## What the task requires
Since the pictures are not wanted, retype the listing below exactly and without them.

Segment Open

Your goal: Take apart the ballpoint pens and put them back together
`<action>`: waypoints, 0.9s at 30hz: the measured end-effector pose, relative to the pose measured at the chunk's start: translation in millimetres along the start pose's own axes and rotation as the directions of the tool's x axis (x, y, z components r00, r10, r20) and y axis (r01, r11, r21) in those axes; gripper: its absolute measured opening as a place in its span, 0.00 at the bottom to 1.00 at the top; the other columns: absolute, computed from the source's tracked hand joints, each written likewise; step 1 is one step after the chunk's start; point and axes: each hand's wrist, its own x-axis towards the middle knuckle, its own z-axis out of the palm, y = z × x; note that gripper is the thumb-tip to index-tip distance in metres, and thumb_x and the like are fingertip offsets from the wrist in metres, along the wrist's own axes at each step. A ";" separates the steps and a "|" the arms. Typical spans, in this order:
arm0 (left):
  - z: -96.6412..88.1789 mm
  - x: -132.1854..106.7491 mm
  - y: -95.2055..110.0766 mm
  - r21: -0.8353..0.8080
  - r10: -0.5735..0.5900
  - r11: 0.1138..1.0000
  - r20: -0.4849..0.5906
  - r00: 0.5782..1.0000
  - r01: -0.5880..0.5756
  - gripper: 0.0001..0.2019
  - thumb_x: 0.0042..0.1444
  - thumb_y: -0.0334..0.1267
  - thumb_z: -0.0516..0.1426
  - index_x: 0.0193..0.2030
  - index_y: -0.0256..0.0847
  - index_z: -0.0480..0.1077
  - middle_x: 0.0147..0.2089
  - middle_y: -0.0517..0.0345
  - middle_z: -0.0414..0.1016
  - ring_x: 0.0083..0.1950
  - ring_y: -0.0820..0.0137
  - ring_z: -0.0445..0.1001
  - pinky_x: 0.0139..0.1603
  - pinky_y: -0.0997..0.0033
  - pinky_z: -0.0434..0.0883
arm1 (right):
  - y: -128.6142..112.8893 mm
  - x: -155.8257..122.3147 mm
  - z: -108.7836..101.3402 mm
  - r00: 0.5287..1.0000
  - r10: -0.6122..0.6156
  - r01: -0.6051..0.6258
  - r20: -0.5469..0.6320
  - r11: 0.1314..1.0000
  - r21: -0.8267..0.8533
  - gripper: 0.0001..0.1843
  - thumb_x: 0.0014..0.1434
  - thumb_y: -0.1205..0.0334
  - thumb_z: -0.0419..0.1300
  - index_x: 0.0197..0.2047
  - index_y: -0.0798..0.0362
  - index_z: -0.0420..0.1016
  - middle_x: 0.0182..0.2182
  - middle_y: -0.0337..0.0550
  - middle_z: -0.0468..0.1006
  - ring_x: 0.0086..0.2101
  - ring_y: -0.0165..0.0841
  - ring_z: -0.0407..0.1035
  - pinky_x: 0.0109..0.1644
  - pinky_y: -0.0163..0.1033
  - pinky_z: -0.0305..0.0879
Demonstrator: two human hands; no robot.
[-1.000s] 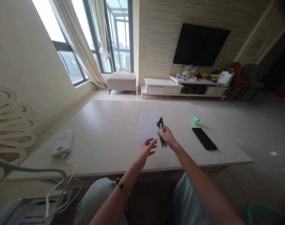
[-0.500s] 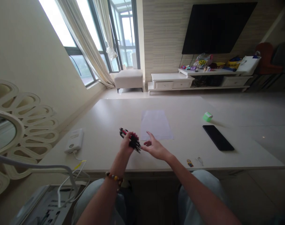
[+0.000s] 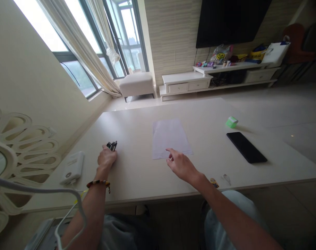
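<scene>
Clamping one pen bundle [image 3: 112, 146] are the fingers of the left hand [image 3: 107, 157]; one paper sheet [image 3: 170, 136] is lying by the parted fingers of the right hand [image 3: 182, 165].

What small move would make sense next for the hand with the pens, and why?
Probably loosening the left hand to lay the pens down. They are bunched in its grip at the table, off to the left of the paper, though whether they touch the surface is hard to tell. The right hand holds nothing visible.
</scene>
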 end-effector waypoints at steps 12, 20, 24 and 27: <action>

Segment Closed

## Output for this task
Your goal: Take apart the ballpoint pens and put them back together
`<action>`: waypoints, 0.9s at 30hz: the measured end-effector pose, relative to the pose measured at the chunk's start: translation in millimetres along the start pose's own axes and rotation as the directions of the tool's x axis (x, y, z components r00, r10, r20) and y axis (r01, r11, r21) in those axes; gripper: its absolute measured opening as a place in its span, 0.00 at the bottom to 1.00 at the top; the other columns: absolute, computed from the source's tracked hand joints, each written likewise; step 1 is one step after the chunk's start; point and axes: each hand's wrist, its own x-axis towards the middle knuckle, its own z-axis out of the palm, y = z × x; note that gripper is the thumb-tip to index-tip distance in metres, and thumb_x and the like are fingertip offsets from the wrist in metres, along the wrist's own axes at each step. A ";" separates the steps and a "|" the arms. Typical spans, in this order:
arm0 (left):
  - z: -96.6412..88.1789 mm
  - x: -132.1854..106.7491 mm
  - y: -95.2055..110.0766 mm
  - r21: -0.8353..0.8080
  - r10: -0.5735..0.5900
  - r11: 0.1138..1.0000
  - r20: -0.4849..0.5906
  - r00: 0.5782..1.0000
  - r01: -0.5880..0.5756
  - gripper: 0.0001..0.2019
  - thumb_x: 0.0042..0.1444
  - thumb_y: -0.0334..0.1267
  - thumb_z: -0.0516..0.1426
  - index_x: 0.0193..0.2030
  - index_y: -0.0256..0.0847
  - index_z: -0.0480..0.1077
  - middle_x: 0.0147..0.2089
  - middle_y: -0.0517..0.0345
  - middle_z: -0.0414..0.1016
  - ring_x: 0.0083..0.1950
  - ring_y: -0.0820..0.0137
  - ring_z: -0.0445..0.1001
  - pinky_x: 0.0139..0.1603
  - pinky_y: -0.0997..0.0033
  - pinky_z: -0.0434..0.0883
arm1 (right):
  - y: -128.6142..112.8893 mm
  - x: -155.8257..122.3147 mm
  - z: -108.7836..101.3402 mm
  - r00: 0.5287..1.0000
  - r10: -0.6122..0.6156
  - r01: -0.6051..0.6258
  - r20: -0.5469..0.6320
  - r11: 0.1314..1.0000
  - r21: -0.8267..0.8533
  - gripper: 0.0001..0.1843
  - thumb_x: 0.0014..0.1434
  - thumb_y: -0.1205..0.0334
  - thumb_z: -0.0419..0.1300
  - index_x: 0.0197..0.2047
  - index_y: -0.0798..0.0362
  - index_z: -0.0420..0.1016
  - middle_x: 0.0182..0.2182
  - middle_y: -0.0337..0.0550
  - middle_z: -0.0468..0.1006
  - ring_x: 0.0086..0.2101
  - ring_y: -0.0165..0.0841
  - ring_z: -0.0407..0.1035
  - pinky_x: 0.0109..0.1644
  - pinky_y: -0.0163..0.1033
  - pinky_z: -0.0305..0.0879
Demonstrator: two human hands; no robot.
[-1.000s] 
[-0.500s] 
[+0.000s] 
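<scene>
Clamping one pen bundle [image 3: 112, 146] are the fingers of the left hand [image 3: 107, 157]; one paper sheet [image 3: 170, 136] is lying by the parted fingers of the right hand [image 3: 182, 165].

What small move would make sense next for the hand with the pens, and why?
Probably loosening the left hand to lay the pens down. They are bunched in its grip at the table, off to the left of the paper, though whether they touch the surface is hard to tell. The right hand holds nothing visible.
</scene>
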 end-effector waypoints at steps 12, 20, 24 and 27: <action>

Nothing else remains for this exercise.